Poilâne sablés made with the finest cornmeal have the texture of the nicest shortbread and the colour of the sun. Recipe comes from the famous Parisian Poilâne bakery owner, Apollonia Poilâne.
Anti-stress biscuits
Sometimes nothing but a plain, simple biscuit will do. A cup of tea and a biscuit is the famously British way of dealing with stress, calamity, grief, earthquake and war. That a cuppa and a biccie will fix all the ills of the world is a nice sentiment, albeit a little superficial.
But I admit I suffer from occasional bouts of nervous biscuits munching. When I have a problem or a difficult decision to make (I hate making decisions), the biscuit jar in the kitchen or a dark corner at the back of the sweets cupboard is my recourse.
The biscuit jar is usually full of digestives or shortbreads but sometimes it decoratively houses giant meringues. Meringue definitely won’t do for stress though – wrong texture, too sweet, no crunch. Nor will chocolate bars or truffles that sometimes can be found in The Jar. However much I like chocolate, it is not my weapon of choice against worries.
If The Jar should unusually be empty (or full of meringues) there is always something stashed at the very back of my sweets, treats, odds and sods cupboard.
It could be very dry sponge fingers that I got for tiramisu, or a packet of Fox’s Crunch leftover from some building works (it’s awfully snobbish of me but I don’t bake biscuits for builders and tradesmen but buy them. And pretend to myself I need to test the competition when I scoff the rest of the packet after the work is done).
So there is always something dry, crunchy and biscuity to be found, with the worst-case scenario of oatcakes, if all else fails.
I don’t drink tea so the cuppa element is redundant or replaced with coffee. But nervously nibbling on one biccie after another does miraculously help resolve whatever my issue is. Even if it doesn’t help my weight management.
Poilane bakery cookies
And the plainer, the simpler, the better my saviour biscuits. Like these, the trademark Poilâne bakery mini-sun round and golden ones with an almighty beautiful crunch.
The recipe is authentic although sourced via NY Times Cooking, by Apollonia Poilâne, the current owner of the famous Parisian bakery. Plain and simple I say that again, as becomes a boulangerie rather than patisserie biscuits.
The biscuits are sablés, the French version of shortbread. Made with very fine corn flour and plain flour, they have wonderful short and crunchy texture, and look jolly and yellow, ‘like minisuns’ according to Mme Poilâne.
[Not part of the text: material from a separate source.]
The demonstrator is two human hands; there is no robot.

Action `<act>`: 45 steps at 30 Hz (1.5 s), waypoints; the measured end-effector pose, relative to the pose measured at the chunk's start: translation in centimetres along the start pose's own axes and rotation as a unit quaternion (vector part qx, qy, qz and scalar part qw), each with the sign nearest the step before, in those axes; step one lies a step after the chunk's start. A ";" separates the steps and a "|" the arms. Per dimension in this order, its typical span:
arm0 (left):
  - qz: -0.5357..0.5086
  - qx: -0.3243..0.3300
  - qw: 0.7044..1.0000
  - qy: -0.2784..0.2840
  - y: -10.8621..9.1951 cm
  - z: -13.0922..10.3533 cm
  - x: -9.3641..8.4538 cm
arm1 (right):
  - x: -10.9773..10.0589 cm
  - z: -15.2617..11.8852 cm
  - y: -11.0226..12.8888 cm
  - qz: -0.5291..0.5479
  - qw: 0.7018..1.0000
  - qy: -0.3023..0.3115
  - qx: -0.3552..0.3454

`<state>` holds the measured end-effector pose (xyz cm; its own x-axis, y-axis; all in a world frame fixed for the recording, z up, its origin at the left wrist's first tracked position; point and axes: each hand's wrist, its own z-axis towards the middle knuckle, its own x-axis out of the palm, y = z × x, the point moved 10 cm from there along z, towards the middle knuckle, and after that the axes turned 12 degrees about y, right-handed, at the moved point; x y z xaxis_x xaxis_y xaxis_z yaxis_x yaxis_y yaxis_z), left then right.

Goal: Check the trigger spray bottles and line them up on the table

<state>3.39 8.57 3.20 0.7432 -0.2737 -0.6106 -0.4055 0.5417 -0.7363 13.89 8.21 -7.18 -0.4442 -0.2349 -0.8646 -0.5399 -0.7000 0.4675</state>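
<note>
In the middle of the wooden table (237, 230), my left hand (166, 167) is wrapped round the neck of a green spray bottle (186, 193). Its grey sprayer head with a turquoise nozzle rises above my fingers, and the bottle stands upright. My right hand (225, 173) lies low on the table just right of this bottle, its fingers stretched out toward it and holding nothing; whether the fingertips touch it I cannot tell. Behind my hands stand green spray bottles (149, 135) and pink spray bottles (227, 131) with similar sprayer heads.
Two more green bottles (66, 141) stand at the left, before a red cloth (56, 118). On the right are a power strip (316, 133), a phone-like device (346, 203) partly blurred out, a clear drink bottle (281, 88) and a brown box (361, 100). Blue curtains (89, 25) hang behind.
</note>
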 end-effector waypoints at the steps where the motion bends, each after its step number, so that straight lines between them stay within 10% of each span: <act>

Corn flour or corn starch for the Poilâne cookies?
The only problem is sourcing appropriate flour for the cookies. It is NOT cornflour, aka cornstarch, the very fine white powder used widely for thickening and in Asian cuisine.
Nor is it cornmeal (polenta) as the flour needs to be finer than even fine cornmeal. But that is the right track so I have simply put a quantity of fine cornmeal through a coffee grinder to achieve the finer-than-fine corn flour.
The coffee grinder is a very useful appliance, incidentally, even if hardly used these days in most houses. I keep mine for precisely this purpose: grinding grains, spices, sugar, poppy seeds and occasionally coffee. The mix of flavours doesn’t matter: you can easily clean the grinder after or before each use milling a small amount of rice, breadcrumbs or oats in it, then brushing it out with kitchen tissue. You’re welcome.
Chilling shortcrust pastry
As I have believed for a long time now, the best results with shortcrust or sablé pastry are achieved when the pastry is made with very soft butter, briefly chilled in bulk and the cut oven-ready biscuits are chilled very well and baked from very cold. This is the case here, and the result is excellent.
The pastry is made by creaming sugar with eggs and then with the soft butter before flour is added. The first chilling serves purely the purpose of firming up the pastry so it can be nicely rolled out. Of course, you can apply the ‘fat sausage’ biscuit method where you shape a fat log with the pastry and then slice it into discs when firm.
The biscuits bake for about fifteen minutes and it’s important not to overbake, or they will be excessively brittle. Cooled, they go into my biscuits jar and I can safely embrace the next worry coming my way. I’ve got the biscuits to help me fight it!